Het hiertegen gerichte hoger beroep van [Appellant] faalt. Het Hof verenigt zich met het geciteerde oordeel van het Gerecht en maakt dit tot de zijne. Het Hof voegt hier nog het volgende aan toe. Artikel 7:216 lid 3 BW – op grond van welke bepaling de huurder ter zake van geoorloofde veranderingen en toevoegingen die na het einde van de huurovereenkomst niet ongedaan worden gemaakt een vergoeding kan vorderen, voor zover artikel 6:212 (ongerechtvaardigde verrijking) dat toestaat – in geval van huur bedrijfsruimte van regelend recht is. Het was partijen dus toegestaan de mogelijkheid voor de huurder om een actie uit ongerechtvaardigde verrijking tegen de verhuurder in stellen uit te sluiten. Het huurcontract, zoals door Gerecht en Hof uitgelegd, levert tussen partijen dwingend bewijs op van de waarheid van die verklaring (artikel 136 lid 2 Rv), dus van wat partijen zijn overeengekomen.

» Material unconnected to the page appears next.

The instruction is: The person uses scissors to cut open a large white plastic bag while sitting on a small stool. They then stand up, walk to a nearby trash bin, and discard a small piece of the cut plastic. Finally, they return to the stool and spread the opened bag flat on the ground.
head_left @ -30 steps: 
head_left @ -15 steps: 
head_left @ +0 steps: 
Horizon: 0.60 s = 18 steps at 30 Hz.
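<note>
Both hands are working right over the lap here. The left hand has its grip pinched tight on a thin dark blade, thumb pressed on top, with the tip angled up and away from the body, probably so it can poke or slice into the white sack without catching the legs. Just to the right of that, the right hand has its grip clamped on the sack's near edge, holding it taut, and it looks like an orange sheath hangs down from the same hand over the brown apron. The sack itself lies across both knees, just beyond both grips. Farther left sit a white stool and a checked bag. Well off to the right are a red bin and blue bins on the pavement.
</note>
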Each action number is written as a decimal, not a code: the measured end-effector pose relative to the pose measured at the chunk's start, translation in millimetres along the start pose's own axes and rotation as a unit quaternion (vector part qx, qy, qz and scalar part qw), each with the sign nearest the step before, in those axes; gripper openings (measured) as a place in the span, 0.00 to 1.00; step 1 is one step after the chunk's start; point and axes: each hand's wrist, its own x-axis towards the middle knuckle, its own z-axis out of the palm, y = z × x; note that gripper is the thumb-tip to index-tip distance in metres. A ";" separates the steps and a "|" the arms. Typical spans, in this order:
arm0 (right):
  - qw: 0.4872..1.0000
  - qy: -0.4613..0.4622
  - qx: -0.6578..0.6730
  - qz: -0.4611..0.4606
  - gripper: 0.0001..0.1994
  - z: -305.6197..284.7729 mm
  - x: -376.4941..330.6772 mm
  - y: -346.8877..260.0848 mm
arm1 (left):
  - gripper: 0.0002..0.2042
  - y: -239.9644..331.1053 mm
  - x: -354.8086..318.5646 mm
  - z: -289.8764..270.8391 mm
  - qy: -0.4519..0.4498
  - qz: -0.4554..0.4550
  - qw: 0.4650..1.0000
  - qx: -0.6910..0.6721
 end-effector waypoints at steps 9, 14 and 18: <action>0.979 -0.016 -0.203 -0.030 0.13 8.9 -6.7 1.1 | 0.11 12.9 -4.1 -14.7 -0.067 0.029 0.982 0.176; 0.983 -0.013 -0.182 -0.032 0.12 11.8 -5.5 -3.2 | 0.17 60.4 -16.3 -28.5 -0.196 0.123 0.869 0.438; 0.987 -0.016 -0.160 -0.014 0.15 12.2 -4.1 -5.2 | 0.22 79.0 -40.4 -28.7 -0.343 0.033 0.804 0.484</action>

De blote stelling van [Appellant] dat hij pas lange tijd na het ondertekenen van het (in de Engelse taal opgestelde) contract achter de in zijn ogen onjuiste inhoud daarvan kwam (memorie van grieven, p. 3) is onvoldoende om het hiervoor bedoelde bewijsvermoeden te ontzenuwen. Aan het leveren van tegenbewijs komt het Hof daarom niet toe. Verder richten de desbetreffende grieven zich tevergeefs tegen de uitleg van het Gerecht en het Hof.
3.4.
In reconventie heeft [Geïntimeerde] veroordeling van [Appellant] gevorderd ter zake van niet-betaalde huur, gederfde huurinkomsten en herstelwerkzaamheden. Het Gerecht heeft in het eindvonnis alleen ter zake van niet-betaalde huur een veroordeling gegeven, en wel tot betaling van US$ 7.500,-.
3.5. [
[Appellant]’s appel richt zich mede op deze veroordeling. Het appel faalt. [Appellant] als huurder draagt de bewijslast en daarmee het bewijsrisico ten aanzien van de betaling van de huur. Zie HR 27 november 2009, ECLI:NL:HR:2009:BJ8725, NJ 2009/599 (Toure/Heyne):
3.4.2
Voor zover [verhuurder] in dit geding betaling van de door hem gestelde achterstallige huurtermijnen vordert, is dat een vordering tot nakoming van de verbintenis van [huurder] tot betaling van de huur en berust die vordering niet op wanprestatie van [huurder] maar op die verbintenis. Nu [huurder] het verweer voerde dat hij de huur heeft voldaan, waaruit zou volgen dat de verbintenis waarvan nakoming wordt gevorderd is tenietgegaan, is dat een bevrijdend verweer waarvoor hij ingevolge art. 150 Rv [= art. 129 Rv-SXM] de bewijslast draagt, zoals het hof terecht heeft overwogen.
3.6. [
[Appellant] heeft geen kwitanties overgelegd. Volgens hem zijn deze verloren gegaan door de orkaan Irma (memorie van grieven, p. 6). Deze omstandigheid dient voor risico van [Appellant] te komen en leidt tot de conclusie dat het bewijs van betaling door hem niet geleverd is.
3.7. [
[Geïntimeerde] meent dat het Gerecht zijn overige vorderingen in reconventie – de gederfde huurinkomsten en herstelwerkzaamheden - ten onrechte heeft afgewezen. Het Hof gaat hieraan voorbij omdat [Geïntimeerde] in dat geval zelf (incidenteel) appel moeten instellen. Dat heeft hij echter niet gedaan.
3.8.
Uit het voorgaande volgt dat het bestreden vonnis moet worden bevestigd. [Appellant] dient de kosten van het hoger beroep te dragen.

4.Beslissing

Het Hof bevestigt het bestreden vonnis en veroordeelt [Appellant] in de kosten van het hoger beroep aan de zijde van [Geïntimeerde] gevallen en tot op heden begroot op NAf 10.150,- aan gemachtigdensalaris en NAf 249,50 aan verschotten
Dit vonnis is gewezen door mrs. Th.G. Lautenbach, W.J. Geurts-de Veld en J. de Boer, leden van het Hof en uitgesproken ter openbare terechtzitting van 15 mei 2020 in Sint Maarten, in tegenwoordigheid van de griffier.